- WHAT IS REQUIRED -
Only one stretch of the data below should be repeated: the lines from the line containing "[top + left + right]" through the line containing "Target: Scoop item", inclusive, exactly as they are.

- EXTRACTED ENTRIES -

= Beginning of Section =

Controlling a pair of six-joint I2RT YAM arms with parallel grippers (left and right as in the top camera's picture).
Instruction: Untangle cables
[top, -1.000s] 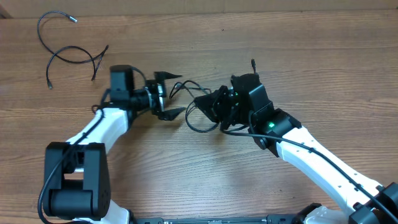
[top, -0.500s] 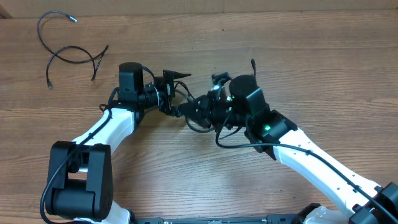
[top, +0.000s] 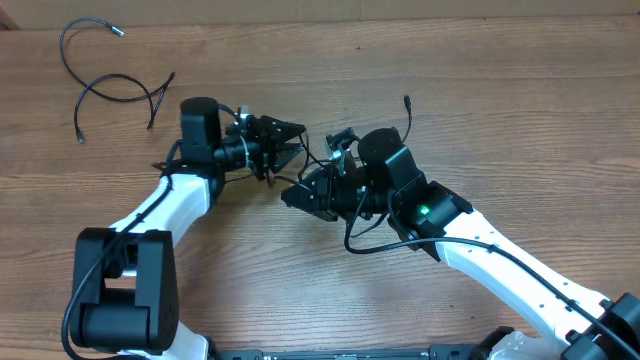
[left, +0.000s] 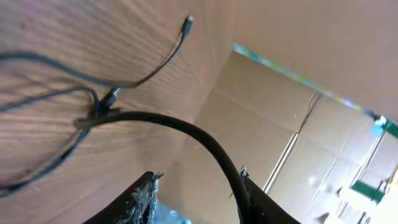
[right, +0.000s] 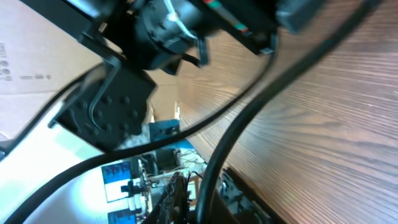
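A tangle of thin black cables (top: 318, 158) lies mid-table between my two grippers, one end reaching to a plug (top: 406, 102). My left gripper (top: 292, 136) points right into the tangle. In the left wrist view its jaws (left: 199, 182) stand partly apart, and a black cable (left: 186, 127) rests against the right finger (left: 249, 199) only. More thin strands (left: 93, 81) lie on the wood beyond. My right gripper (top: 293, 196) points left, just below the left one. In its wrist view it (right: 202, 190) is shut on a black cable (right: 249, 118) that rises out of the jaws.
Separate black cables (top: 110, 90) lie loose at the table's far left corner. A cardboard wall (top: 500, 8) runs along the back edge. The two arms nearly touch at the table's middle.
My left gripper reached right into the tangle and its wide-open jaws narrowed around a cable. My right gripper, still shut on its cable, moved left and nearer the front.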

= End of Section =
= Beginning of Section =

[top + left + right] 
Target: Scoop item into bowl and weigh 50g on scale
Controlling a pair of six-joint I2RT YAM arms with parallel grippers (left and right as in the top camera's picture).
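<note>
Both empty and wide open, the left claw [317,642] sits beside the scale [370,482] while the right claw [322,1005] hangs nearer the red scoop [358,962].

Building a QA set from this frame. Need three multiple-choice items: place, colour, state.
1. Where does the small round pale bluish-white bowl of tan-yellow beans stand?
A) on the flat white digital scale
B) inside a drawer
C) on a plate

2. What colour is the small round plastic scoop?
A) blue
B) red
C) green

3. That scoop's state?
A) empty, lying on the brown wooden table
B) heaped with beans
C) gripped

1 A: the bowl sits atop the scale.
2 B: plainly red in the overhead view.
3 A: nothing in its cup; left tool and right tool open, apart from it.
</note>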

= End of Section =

- ANSWER FOR THE TASK -
[top + left + right] 
Target: Scoop item into bowl and weigh 50g on scale

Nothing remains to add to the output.